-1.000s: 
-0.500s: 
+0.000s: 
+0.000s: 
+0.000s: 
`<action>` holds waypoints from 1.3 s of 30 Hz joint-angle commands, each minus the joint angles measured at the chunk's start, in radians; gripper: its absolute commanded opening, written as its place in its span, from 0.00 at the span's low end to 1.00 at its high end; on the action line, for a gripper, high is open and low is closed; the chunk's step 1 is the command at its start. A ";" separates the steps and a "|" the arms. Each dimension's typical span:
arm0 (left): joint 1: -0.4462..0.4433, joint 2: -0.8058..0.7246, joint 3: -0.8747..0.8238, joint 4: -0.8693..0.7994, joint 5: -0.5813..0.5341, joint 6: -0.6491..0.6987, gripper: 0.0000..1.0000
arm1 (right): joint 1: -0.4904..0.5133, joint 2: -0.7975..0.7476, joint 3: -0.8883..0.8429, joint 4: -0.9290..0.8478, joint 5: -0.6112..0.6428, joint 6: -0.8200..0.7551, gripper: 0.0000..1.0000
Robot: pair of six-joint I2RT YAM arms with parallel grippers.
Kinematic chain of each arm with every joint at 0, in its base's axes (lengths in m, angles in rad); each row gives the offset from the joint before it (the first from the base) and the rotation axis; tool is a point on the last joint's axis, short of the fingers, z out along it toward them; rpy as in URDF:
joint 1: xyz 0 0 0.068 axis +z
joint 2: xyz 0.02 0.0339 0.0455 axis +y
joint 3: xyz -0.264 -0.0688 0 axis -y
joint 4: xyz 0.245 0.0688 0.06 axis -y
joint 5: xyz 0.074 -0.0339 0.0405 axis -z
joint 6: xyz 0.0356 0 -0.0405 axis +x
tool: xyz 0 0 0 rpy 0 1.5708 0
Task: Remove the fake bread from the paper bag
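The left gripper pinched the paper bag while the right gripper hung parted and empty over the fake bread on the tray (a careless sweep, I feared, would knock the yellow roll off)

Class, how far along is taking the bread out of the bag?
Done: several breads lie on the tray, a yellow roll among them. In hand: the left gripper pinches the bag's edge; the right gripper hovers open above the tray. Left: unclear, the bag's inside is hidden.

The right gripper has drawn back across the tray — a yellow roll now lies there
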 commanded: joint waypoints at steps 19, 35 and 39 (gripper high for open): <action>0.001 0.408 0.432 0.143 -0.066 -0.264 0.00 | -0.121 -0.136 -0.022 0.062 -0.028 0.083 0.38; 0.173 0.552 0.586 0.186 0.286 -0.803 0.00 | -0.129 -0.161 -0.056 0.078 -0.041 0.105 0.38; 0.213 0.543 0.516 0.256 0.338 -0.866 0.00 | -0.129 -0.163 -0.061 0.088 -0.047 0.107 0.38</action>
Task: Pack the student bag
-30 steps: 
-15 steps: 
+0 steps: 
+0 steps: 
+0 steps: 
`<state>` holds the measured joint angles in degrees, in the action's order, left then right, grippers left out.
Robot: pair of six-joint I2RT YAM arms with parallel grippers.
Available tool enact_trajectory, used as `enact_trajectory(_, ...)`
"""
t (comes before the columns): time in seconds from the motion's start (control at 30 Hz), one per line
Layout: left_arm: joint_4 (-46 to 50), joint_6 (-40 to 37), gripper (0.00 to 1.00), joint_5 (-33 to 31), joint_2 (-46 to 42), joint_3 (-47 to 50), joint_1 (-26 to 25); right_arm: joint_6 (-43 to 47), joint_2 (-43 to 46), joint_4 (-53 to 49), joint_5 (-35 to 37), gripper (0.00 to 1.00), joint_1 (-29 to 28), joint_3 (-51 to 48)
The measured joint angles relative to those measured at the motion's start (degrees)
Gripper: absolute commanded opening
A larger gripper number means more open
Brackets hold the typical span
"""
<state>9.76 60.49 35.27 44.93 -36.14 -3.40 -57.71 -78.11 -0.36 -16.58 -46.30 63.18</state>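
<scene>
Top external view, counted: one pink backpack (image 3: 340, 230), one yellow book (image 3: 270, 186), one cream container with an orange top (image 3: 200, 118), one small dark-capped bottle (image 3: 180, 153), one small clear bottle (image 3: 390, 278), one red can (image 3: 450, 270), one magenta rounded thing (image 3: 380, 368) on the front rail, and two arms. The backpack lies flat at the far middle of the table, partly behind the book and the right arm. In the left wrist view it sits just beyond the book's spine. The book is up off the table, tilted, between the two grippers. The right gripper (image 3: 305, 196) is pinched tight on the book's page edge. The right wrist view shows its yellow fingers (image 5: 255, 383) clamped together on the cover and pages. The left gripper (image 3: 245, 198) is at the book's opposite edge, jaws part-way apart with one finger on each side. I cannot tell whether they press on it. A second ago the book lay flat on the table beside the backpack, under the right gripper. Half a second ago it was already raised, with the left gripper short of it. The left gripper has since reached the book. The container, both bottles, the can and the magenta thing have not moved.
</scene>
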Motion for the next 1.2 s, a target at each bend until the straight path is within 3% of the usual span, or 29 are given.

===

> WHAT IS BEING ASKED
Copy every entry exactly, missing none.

> TASK RESULT
-1.000s: 
-0.500s: 
+0.000s: 
+0.000s: 
+0.000s: 
`<action>` holds waypoints from 1.3 s of 30 Hz joint-angle commands, each minus the joint angles measured at the chunk's start, in radians; gripper: its absolute commanded opening, written as its place in its span, from 0.00 at the span's low end to 1.00 at its high end; on the action line, for a gripper, high is open and low is closed; the chunk's step 1 is the command at its start. A ";" separates the steps and a "|" the arms. Each dimension's typical span:
arm0 (left): joint 1: -0.4462..0.4433, joint 2: -0.8058..0.7246, joint 3: -0.8747..0.8238, joint 4: -0.8693..0.7994, joint 5: -0.5813..0.5341, joint 6: -0.6491..0.6987, gripper: 0.0000..1.0000
arm1 (right): joint 1: -0.4904..0.5133, joint 2: -0.7975..0.7476, joint 3: -0.8883..0.8429, joint 4: -0.9290..0.8478, joint 5: -0.6112..0.6428, joint 6: -0.8200..0.7551, gripper: 0.0000..1.0000
Robot: pair of six-joint I2RT YAM arms with parallel grippers.
Kinematic chain of each arm with every joint at 0, in its base's axes (lengths in m, angles in rad); each row gives the offset from the joint before it (the first from the base) and the rotation axis; tool is a point on the last joint's axis, short of the fingers, z out along it toward them; rpy as in URDF:
joint 1: xyz 0 0 0.068 axis +z
joint 2: xyz 0.02 0.0339 0.0455 axis +y
joint 3: xyz -0.264 -0.0688 0 axis -y
joint 4: xyz 0.245 0.0688 0.06 axis -y
joint 5: xyz 0.074 -0.0339 0.0405 axis -z
joint 6: xyz 0.0356 0 -0.0405 axis +x
tool: xyz 0 0 0 rpy 0 1.5708 0
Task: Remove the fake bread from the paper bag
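The left gripper pinched the paper bag while the right gripper hung parted and empty over the fake bread on the tray (a careless sweep, I feared, would knock the yellow roll off)

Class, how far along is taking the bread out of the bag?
Done: several breads lie on the tray, a yellow roll among them. In hand: the left gripper pinches the bag's edge; the right gripper hovers open above the tray. Left: unclear, the bag's inside is hidden.

The right gripper has drawn back across the tray — a yellow roll now lies there
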 commanded: joint waypoints at steps 19, 35 and 39 (gripper high for open): <action>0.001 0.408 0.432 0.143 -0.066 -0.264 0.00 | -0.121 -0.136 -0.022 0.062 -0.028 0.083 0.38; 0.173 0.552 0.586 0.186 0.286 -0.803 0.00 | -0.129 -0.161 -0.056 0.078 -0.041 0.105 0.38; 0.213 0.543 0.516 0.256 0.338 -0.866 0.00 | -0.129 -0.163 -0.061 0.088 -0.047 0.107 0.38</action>
Task: Pack the student bag
-30 steps: 
-15 steps: 
+0 steps: 
+0 steps: 
+0 steps: 
`<state>` holds the measured joint angles in degrees, in the action's order, left then right, grippers left out.
Robot: pair of six-joint I2RT YAM arms with parallel grippers.
Available tool enact_trajectory, used as `enact_trajectory(_, ...)`
"""
t (comes before the columns): time in seconds from the motion's start (control at 30 Hz), one per line
Layout: left_arm: joint_4 (-46 to 50), joint_6 (-40 to 37), gripper (0.00 to 1.00), joint_5 (-33 to 31), joint_2 (-46 to 42), joint_3 (-47 to 50), joint_1 (-26 to 25); right_arm: joint_6 (-43 to 47), joint_2 (-43 to 46), joint_4 (-53 to 49), joint_5 (-35 to 37), gripper (0.00 to 1.00), joint_1 (-29 to 28), joint_3 (-51 to 48)
The measured joint angles relative to those measured at the motion's start (degrees)
Gripper: absolute commanded opening
A larger gripper number means more open
Brackets hold the typical span
"""
<state>9.76 60.49 35.27 44.93 -36.14 -3.40 -57.71 -78.11 -0.36 -16.58 -46.30 63.18</state>
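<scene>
Top external view, counted: one pink backpack (image 3: 340, 230), one yellow book (image 3: 270, 186), one cream container with an orange top (image 3: 200, 118), one small dark-capped bottle (image 3: 180, 153), one small clear bottle (image 3: 390, 278), one red can (image 3: 450, 270), one magenta rounded thing (image 3: 380, 368) on the front rail, and two arms. The backpack lies flat at the far middle of the table, partly behind the book and the right arm. In the left wrist view it sits just beyond the book's spine. The book is up off the table, tilted, between the two grippers. The right gripper (image 3: 305, 196) is pinched tight on the book's page edge. The right wrist view shows its yellow fingers (image 5: 255, 383) clamped together on the cover and pages. The left gripper (image 3: 245, 198) is at the book's opposite edge, jaws part-way apart with one finger on each side. I cannot tell whether they press on it. A second ago the book lay flat on the table beside the backpack, under the right gripper. Half a second ago it was already raised, with the left gripper short of it. The left gripper has since reached the book. The container, both bottles, the can and the magenta thing have not moved.
</scene>
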Motion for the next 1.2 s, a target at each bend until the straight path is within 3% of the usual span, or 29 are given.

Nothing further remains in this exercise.